Di samping pondok, masih banyak lembaga pendidikan dan lahan dakwah lain yang beliau rintis.

Pemilik 9 cabang Pamela Swalayan ini juga adalah Ketua Dewan Dakwah Yogyakarta, Pengurus FUI DIY, Pengawas badan Wakaf UII, Pembina 7 Yayasan pendidikan Islam Terpadu, aktif dalam dakwah, mengisi pengajian dan berbagai kegiatan sosial keumatan.

Saya beruntung berjumpa dengan beliau beberapa tahun lalu, saat pelantikan pimpinan IbnuAbbas.

Sosok yang gagah itu memberikan ceramah dan nasehat yang meyakinkan dan menguatkan.

Setelah itu saya bertemu beliau di kamar rumah sakit JIH.

Dalam perjuangan melawan sakit itu, mata beliau tetap memancarkan semangat, wajah beliau penuh keteduhan, dan dari satu dua patah kata yang terucap ada suntikan nasehat yang menggetarkan.

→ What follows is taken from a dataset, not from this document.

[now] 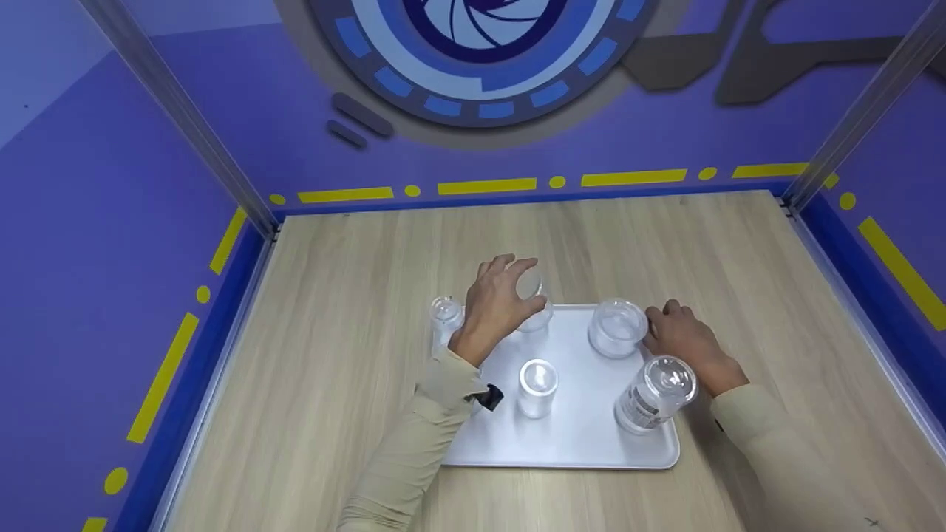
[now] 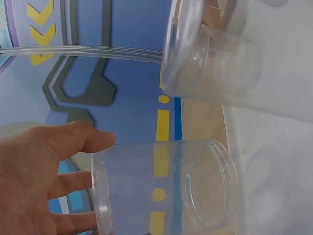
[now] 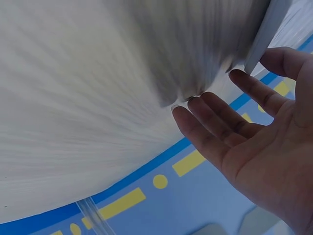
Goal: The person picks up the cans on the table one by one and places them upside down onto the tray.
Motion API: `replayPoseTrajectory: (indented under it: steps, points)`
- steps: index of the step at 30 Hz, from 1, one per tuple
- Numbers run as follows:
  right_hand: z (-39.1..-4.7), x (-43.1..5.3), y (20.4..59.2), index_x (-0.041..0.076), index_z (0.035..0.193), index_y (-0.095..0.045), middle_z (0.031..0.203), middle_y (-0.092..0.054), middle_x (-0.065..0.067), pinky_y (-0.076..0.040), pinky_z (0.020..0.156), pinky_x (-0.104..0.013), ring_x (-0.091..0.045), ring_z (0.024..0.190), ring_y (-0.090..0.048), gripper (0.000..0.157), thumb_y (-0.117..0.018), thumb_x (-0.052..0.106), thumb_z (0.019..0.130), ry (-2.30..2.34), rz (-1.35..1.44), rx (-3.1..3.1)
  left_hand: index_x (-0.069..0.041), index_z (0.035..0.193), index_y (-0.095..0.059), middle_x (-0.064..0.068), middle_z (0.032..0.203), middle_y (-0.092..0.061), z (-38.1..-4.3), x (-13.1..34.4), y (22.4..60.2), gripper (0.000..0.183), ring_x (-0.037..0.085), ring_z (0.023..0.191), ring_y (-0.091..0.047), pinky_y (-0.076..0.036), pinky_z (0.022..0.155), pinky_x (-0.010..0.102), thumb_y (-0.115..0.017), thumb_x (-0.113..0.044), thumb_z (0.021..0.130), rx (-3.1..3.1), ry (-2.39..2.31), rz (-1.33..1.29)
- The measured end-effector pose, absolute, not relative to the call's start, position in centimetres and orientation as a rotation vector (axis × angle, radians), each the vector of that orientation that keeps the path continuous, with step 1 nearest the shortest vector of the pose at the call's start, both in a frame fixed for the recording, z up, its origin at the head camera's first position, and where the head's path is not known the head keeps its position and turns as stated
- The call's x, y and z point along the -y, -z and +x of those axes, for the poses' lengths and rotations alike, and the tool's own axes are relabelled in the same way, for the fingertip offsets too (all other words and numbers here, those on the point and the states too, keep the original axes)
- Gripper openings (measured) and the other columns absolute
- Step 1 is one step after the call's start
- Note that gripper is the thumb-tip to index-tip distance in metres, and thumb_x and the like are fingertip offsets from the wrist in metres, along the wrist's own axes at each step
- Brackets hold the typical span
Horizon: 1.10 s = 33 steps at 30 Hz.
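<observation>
My left hand (image 1: 499, 299) grips a clear, see-through cup (image 1: 538, 314) at the back edge of a white tray (image 1: 584, 443). In the left wrist view the thumb lies on one side of the cup (image 2: 142, 191) and fingers on the other, near its top end. Whether its lower end touches the tray, I cannot tell. My right hand (image 1: 684, 340) is at the tray's right edge. The right wrist view has the thumb and forefinger on either side of the tray's rim (image 3: 266, 36), pinching it; the other fingers extend underneath, near the tabletop.
On the tray stand a wide clear jar (image 1: 617, 329), a tall clear jar with printing (image 1: 654, 395), a small clear glass (image 1: 537, 391) and another clear glass (image 1: 446, 316) at the back left. Purple panels (image 1: 591, 148) enclose the wooden table (image 1: 332, 332).
</observation>
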State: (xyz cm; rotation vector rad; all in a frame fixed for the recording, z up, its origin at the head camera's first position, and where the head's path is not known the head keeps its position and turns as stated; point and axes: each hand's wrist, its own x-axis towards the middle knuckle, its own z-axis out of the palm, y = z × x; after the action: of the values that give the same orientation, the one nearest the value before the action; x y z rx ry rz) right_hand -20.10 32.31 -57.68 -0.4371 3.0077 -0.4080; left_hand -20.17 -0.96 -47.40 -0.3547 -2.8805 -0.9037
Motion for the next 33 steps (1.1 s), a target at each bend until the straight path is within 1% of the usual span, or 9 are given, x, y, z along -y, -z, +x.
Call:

Terakhir kali bertemu tanggal 17 Oktober lalu, di ruang rumah sakit JIH, dengan kondisi yang semakin melemah tapi tetap tersenyum.

Ust Ali Ghufron, wakil direktur IbnuAbbas, bercerita sekilas tentang perkembangan pesantren, ditutup dengan kalimat: ini semua jariyah panjenengan.

Tiba-tiba tampak butiran butiran air keluar dari mata yang penuh keteduhan itu. Suara beliau tercekat.

Ya, kami hanya merintis apa yang dulu telah beliau awali.

Dan kini beliau kembali kepada Allah, dzat yang selama ini namaNya ia perjuangkan.

Sekali lagi saya mendapatkan pelajaran bahwa Kematian adalah pembuktian; pembuktian cinta, keikhlasan, penghormatan, dan perjuangan.

ولدتك أمّك يا ابن آدم باكيًا* والقوم حولك يضحكون سرورا
فاعمل ليومٍ أن تكون إذا بكوا* في يوم موتك ضاحكًا مسرورا

_engkau dilahirkan oleh ibumu dalam keadaan terisak, sementara orang orang di sekelilingmu tertawa gembira_

_maka beramallah untuk suatu hari, saat orang orang menangisi kepergianmu, engkau kembali dengan tertawa bahagia_

Doa kami mengiringi kepergian Ust Sunardi.